As a Catholic, he made efforts to remove Cromwell's Statue from Westminster.

Family
Lord Treowen was married on 31 July 1873 in London to the Honourable Albertina Agnes Mary Denison (22 September 1854 – 20 October 1929 London), youngest daughter of the Albert Denison, 1st Baron Londesborough (himself a son of Henry Conyngham, 1st Marquess Conyngham and his wife, a mistress of George IV) and his second and younger daughter by his second wife, the former Ursula Bridgeman (later Lady Otho FitzGerald; she died 1883).

Lady Treowen founded and was the first President of the Ottawa Decorative Art Society. She was President of the Woman's Humane Society, and the first President of the Humane Society of Ottawa, and, had cabmen's shelters erected in Ottawa. As a member of the Band of Mercy Union, in 1892, she championed a resolution protesting against the use of the check-rein, and agreeing not to use or hire horses that were check-reined. She urged the erection of a national monument to Laura Secord. She was the honorary Secretary to an organization that raised a fund by the women of Canada to present a wedding gift to the Prince and Princess of Wales. Lord and Lady Treowen had two children.

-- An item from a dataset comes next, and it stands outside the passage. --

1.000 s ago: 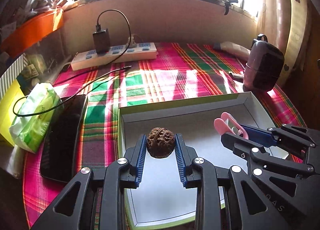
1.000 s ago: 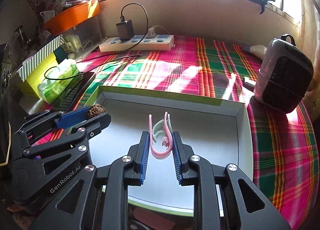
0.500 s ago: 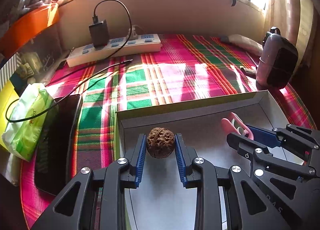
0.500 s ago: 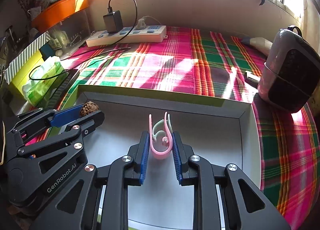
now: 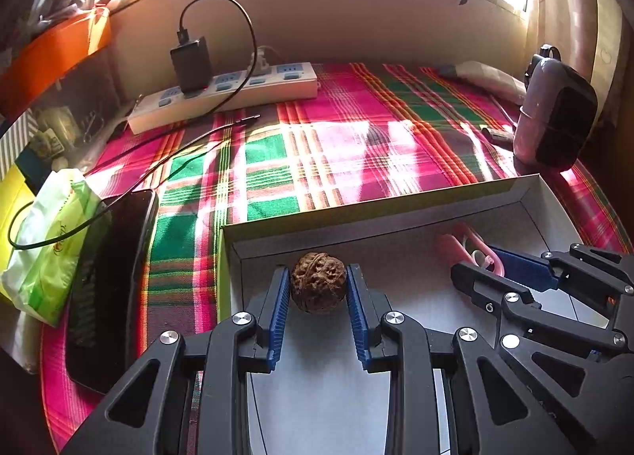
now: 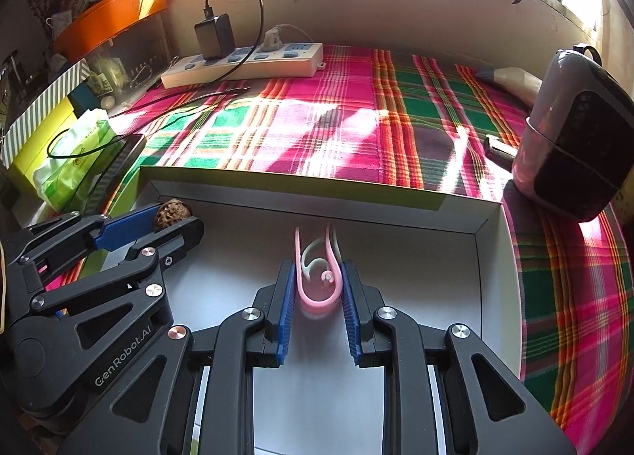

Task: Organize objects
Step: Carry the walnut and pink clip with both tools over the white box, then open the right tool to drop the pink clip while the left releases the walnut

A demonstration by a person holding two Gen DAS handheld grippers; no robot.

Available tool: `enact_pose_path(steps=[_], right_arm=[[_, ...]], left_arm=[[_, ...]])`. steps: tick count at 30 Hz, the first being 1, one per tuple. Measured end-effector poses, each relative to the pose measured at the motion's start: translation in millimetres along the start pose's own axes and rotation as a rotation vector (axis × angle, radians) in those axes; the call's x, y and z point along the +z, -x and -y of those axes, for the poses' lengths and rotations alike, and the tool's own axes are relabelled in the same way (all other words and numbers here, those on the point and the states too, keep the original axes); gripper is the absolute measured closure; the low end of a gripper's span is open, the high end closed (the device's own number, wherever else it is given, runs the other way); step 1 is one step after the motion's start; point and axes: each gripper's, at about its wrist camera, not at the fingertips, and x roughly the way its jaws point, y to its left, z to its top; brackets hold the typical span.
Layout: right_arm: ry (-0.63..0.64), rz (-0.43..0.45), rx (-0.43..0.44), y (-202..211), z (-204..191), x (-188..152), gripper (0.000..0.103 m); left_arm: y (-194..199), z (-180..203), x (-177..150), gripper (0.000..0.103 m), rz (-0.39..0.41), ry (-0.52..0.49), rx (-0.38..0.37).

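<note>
Left claw [image 5: 317, 288]: a walnut [image 5: 318, 287] is being gripped between its pads, above the white box [image 5: 396, 213].
Right claw [image 6: 318, 288]: a pink clip [image 6: 317, 276] is being pinched, over the same box.
Risk: the round walnut is likely being held at few points; slackening could let it roll.
Beyond: plaid cloth [image 5: 337, 146], power strip [image 5: 237, 94].

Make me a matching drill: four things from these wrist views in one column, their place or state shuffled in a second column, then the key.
Things
1. walnut
2. pink clip
3. black charger
4. phone

Places or states
A. plugged into the white power strip
B. lying flat on the plaid cloth, left of the box
C. held by the left hand-held gripper
D. held by the right hand-held gripper

Pairs: 1-C, 2-D, 3-A, 4-B
</note>
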Motion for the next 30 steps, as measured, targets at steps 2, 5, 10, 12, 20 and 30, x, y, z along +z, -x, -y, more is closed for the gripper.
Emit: enact_pose_path(steps=[2, 5, 10, 12, 20, 30], right_arm=[[-0.001, -0.002, -0.002, 0.0, -0.1, 0.1, 0.079], [-0.002, -0.004, -0.005, -0.2, -0.4, 0.5, 0.079], [-0.012, -0.007, -0.005, -0.7, -0.1, 0.8, 0.079], [-0.009, -0.009, -0.006, -0.7, -0.2, 0.8, 0.079], [-0.018, -0.007, 0.007, 2.8, 1.3, -1.1, 0.065], [-0.037, 0.017, -0.007, 16.9, 5.9, -6.3, 0.061]], left_arm=[[-0.1, 0.7, 0.8, 0.076, -0.002, -0.001, 0.006], [-0.8, 1.1, 0.8, 0.076, -0.005, -0.005, 0.005], [-1.4, 1.5, 0.9, 0.076, -0.012, -0.009, 0.015], [-1.1, 2.1, 0.7, 0.076, -0.014, -0.010, 0.019], [0.8, 2.0, -0.2, 0.075, -0.025, -0.006, 0.021], [17.0, -0.6, -6.6, 0.071, -0.007, 0.011, 0.028]])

 Hon. Fflorens Mary Ursula Herbert (12 February 1879 - 18 March 1969) Girl Guiding's Chief Commissioner of Wales from 1924 to 1928,. Married Walter Francis Roch (20 January 1880 – 3 March 1965).
 Hon. Elydir John Bernard Herbert (13 January 1881 – 12 November 1917) died in Balin, Palestine, aged 36. He was unmarried. Elydir Herbert, who had been awarded the Order of the White Eagle by Serbia, died while on service in the First World War with the Royal Gloucestershire Hussars. He is buried in Gaza War Cemetery.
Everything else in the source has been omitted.